Tanja Börzel über Konflikte in der EU-Wirtschaftspolitik

Bei einem Vierergipfel in Rom wollen die Regierungschefs von Deutschland, Italien, Frankreich und Spanien heute das mit Spannung erwartete EU-Ratstreffen in einer Woche vorbereiten. Lösungen zur Eindämmung der Schuldenkrise sind genauso gefragt wie Vorschläge für ein Wachstumspaket.

Tanja A. Börzel ist Inhaberin des Lehrstuhls für Europäische Integration an der Freien Universität Berlin.
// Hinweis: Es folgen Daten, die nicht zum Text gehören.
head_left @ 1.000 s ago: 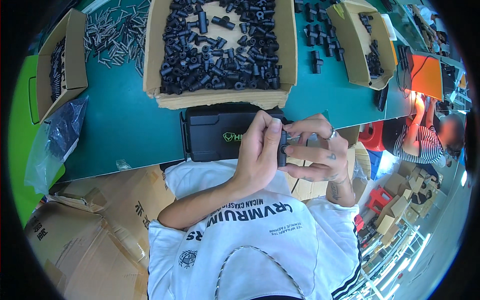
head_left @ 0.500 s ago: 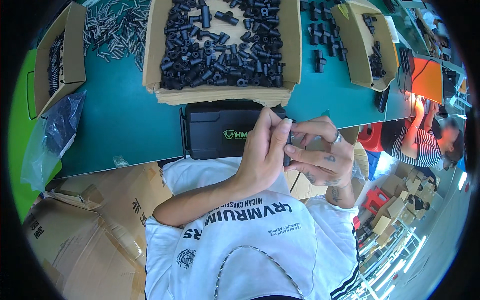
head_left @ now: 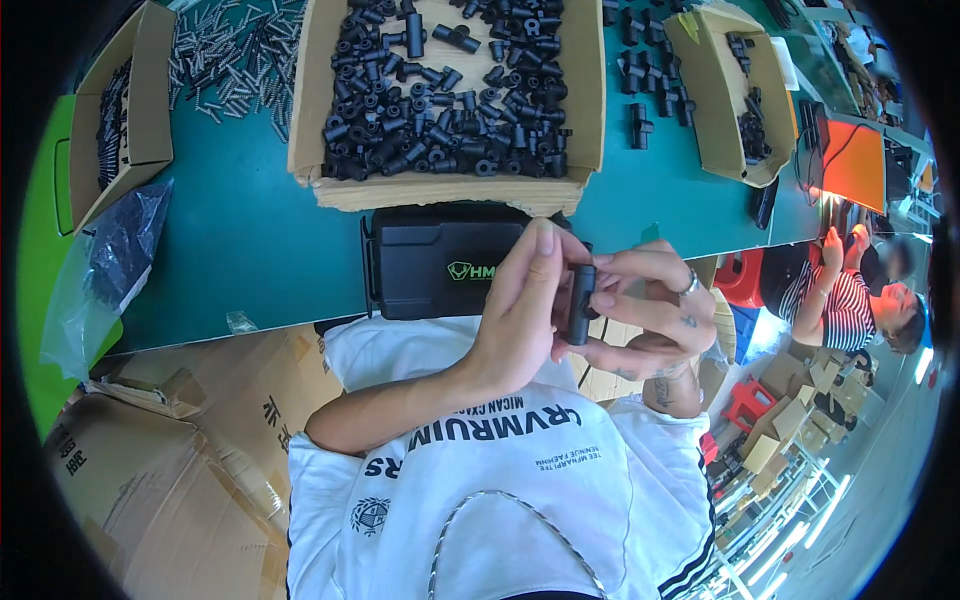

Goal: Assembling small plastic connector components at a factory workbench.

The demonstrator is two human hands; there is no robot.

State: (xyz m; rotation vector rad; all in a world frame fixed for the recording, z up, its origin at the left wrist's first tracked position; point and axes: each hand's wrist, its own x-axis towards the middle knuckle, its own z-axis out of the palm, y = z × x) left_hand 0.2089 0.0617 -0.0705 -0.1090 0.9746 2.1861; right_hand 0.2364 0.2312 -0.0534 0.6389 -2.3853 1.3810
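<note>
Both hands meet over the front edge of the green table, around a small black tubular fitting held about upright. My left hand closes on its left side, the thumb raised beside its upper end. On the other side, the ringed fingers and thumb of my right hand pinch the fitting. Just beyond lies a closed black plastic case with a green emblem, partly covered by my left hand. Behind the case, a shallow cardboard box holds many black T-shaped fittings.
Loose metal screws and a carton of dark screws are at the far left, above a plastic bag. Several fittings stand right of the box, before another carton. A person in a striped shirt sits at right.
The black fitting has turned and now shows more between my hands. My left thumb has lifted away from it, and the right fingers have shifted along it.
</note>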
nd: Die wirtschaftliche Integration galt immer als besonderer Erfolg der europäischen Einigung. Warum hapert es nun ausgerechnet an der Wirtschafts- und Währungsunion?
Börzel: In Maastricht wurde vor knapp 20 Jahren eine Währungsunion ohne eine Wirtschaftsunion auf den Weg gebracht. Eine gemeinsame Währung braucht aber auch eine gemeinsame Wirtschaftspolitik, vor allem eine gemeinsame Haushaltspolitik. Darauf hatte man sich in Maastricht eigentlich auch mit den Konvergenzkriterien verständigt. Sie sollen eine Annäherung der Wirtschafts- und Konjunkturpolitik sicherstellen im Hinblick auf die Staatsverschuldung und das Haushaltsdefizit. Allerdings besteht bis heute zwischen Deutschland und Frankreich der Konflikt über die Gestaltung einer gemeinsamen Wirtschaftspolitik. Die Franzosen hätten diese gern intergouvernemental verhandelt, also möglichst viel Einfluss für die Mitgliedstaaten. Die Deutschen wollen eine europäische Wirtschaftsregierung, die diesen Namen auch verdient, mit gemeinsamen Regeln und einer starken Kommission.